Der Hr. Mag. Kästner ist mir nicht sonderlich bekannt. Ich höre, daß er sich unterstanden ein schweeres Problema Mathematicum, das Hr. Eüler aufgegeben zu solviren, ein Freünd, dem ich traue und der es gelesen hält nicht viel davon. Er muß aber doch kein Anfänger seyn. Als einen Metaphysicum kenne ich ihn gar nicht. Ich habe die Leipziger Belustigungen nicht gelesen.
Hr. Sukro ist nicht mehr hier, er ist Profeßor in Coburg. Gleim, der ihn auch kennt, hält nicht sonderlich viel von ihm. Ich habe ihn wol hier auf den Straßen gesehen, aber niemal mit ihm gesprochen.

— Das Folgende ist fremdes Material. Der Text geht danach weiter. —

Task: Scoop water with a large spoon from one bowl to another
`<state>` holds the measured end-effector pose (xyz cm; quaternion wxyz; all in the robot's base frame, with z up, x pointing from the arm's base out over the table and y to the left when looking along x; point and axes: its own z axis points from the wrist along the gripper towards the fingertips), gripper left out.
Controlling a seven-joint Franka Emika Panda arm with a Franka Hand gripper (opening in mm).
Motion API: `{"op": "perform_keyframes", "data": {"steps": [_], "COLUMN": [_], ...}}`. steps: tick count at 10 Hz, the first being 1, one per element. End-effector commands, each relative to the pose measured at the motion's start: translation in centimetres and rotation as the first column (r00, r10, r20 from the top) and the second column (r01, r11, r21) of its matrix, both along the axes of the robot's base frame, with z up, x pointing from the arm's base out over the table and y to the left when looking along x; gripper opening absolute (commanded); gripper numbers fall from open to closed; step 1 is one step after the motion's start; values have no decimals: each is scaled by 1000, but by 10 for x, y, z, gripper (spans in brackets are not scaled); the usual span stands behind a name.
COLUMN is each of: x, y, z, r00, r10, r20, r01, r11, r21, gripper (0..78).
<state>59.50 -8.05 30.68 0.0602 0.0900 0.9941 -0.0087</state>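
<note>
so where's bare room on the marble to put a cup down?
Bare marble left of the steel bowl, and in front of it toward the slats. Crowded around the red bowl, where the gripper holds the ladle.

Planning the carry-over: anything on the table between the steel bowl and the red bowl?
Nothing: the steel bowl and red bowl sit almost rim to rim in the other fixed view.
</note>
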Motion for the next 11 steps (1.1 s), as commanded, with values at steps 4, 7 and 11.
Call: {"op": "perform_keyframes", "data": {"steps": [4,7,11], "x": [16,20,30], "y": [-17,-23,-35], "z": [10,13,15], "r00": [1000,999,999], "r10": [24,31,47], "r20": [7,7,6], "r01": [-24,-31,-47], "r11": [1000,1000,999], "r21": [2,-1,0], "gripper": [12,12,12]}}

Den Sittenmaler halte ich über mein Lob zu seyn. Ich habe ihn schon zweymal in seiner neüen Gestallt gelesen und auch einigen FrauenZimmern zu lesen gegeben, die ihn mit Lust gelesen haben. Ich halte die meisten Stüke wenigstens für so original, als den Spectator. Eine meiner hiesigen Freündinnen hat verschiedene Stüke davon ins Französische übersezt, unter anderm auch das 8 Blatt des 1 Theils, welches von der Erziehung handelt.

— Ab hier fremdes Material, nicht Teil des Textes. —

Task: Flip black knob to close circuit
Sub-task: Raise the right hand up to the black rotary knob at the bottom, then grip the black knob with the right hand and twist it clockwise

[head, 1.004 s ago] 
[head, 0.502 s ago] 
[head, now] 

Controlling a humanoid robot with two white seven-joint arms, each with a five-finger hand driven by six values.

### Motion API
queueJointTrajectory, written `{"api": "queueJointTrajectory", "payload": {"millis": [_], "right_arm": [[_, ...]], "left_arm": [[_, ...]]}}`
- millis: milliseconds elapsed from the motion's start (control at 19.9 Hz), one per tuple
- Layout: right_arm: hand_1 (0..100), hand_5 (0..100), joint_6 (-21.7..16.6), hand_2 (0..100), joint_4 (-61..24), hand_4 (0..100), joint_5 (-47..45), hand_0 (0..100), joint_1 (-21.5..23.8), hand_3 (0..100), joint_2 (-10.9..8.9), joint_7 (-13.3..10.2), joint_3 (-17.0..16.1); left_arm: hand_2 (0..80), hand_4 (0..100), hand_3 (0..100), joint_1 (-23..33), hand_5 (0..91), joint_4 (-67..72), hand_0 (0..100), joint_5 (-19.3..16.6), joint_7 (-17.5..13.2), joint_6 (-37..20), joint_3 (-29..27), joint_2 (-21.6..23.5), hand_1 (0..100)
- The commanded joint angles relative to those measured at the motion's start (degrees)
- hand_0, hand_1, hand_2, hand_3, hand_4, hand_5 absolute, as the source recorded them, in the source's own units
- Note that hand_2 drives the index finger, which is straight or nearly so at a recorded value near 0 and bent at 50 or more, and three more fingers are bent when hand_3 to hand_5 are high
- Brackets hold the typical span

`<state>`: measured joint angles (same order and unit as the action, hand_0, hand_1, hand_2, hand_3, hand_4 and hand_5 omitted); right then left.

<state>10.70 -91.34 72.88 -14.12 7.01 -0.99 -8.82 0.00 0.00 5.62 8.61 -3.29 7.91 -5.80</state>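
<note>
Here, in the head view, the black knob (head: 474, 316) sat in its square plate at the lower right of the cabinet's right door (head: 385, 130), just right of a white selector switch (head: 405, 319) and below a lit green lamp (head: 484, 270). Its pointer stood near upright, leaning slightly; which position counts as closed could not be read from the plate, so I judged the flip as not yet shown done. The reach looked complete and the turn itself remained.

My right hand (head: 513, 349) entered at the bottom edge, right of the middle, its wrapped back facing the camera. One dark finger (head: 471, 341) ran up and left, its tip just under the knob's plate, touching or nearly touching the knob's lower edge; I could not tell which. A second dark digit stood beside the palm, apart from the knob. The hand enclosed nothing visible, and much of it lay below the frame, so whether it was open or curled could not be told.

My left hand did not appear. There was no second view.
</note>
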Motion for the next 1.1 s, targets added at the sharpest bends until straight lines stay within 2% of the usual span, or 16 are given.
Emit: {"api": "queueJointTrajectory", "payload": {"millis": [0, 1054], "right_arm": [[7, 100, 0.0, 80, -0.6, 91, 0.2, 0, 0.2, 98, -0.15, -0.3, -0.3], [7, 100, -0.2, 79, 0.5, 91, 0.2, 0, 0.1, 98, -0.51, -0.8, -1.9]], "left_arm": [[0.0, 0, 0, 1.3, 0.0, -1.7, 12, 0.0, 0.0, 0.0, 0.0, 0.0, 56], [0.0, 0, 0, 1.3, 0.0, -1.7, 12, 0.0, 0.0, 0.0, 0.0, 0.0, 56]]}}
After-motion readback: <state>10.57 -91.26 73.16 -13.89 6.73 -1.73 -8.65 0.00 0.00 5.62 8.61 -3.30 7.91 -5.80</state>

Ich habe neülich bey Lesung einiger Tragedien von Sofokles die Anmerkung gemacht, daß es auch gut für unsre heütige Poeten wäre, wenn man aus den alten so viel herrliche Stellen sammelte, die wegen ihrer großen Einfallt und der puren Natur so sehr gefallen. So sind z. E. einige Stellen, wo von der Liebe zu den Eltern, von der Liebe zu einer Nachkommenschafft und andern solchen natürlichen Empfindungen gesprochen wird. Unsre heütigen Moden, machen die Poeten ganz anders von solchen Sachen sprechen, die deßwegen auch nicht so angenehm sind. Ich will mich ein andermal deütlicher Erklären.
Ich verharre
Meines werthesten Hrn. u. Fr.
ergebenster Diener JGSulzer.
Magdeb. den 5 Jan. 1747.
H: ZB, Sign.: Nachlass Ms Bodmer 5a. – A: ZB, Ms Bodmer 13a.
à Monsieur Bodmer tres celebre Professeur à Zurich.
Brief F. v. Hagedorns. – Ein Exemplar von [J. W. L. Gleim, S. G. Lange, J. G. Sulzer], Freundschaftliche Briefe. – Ein Exemplar von G. F. Meier, Beurtheilung der Gottschedischen Dichtkunst. – Einzelne Gedichte von E. C. v. Kleist.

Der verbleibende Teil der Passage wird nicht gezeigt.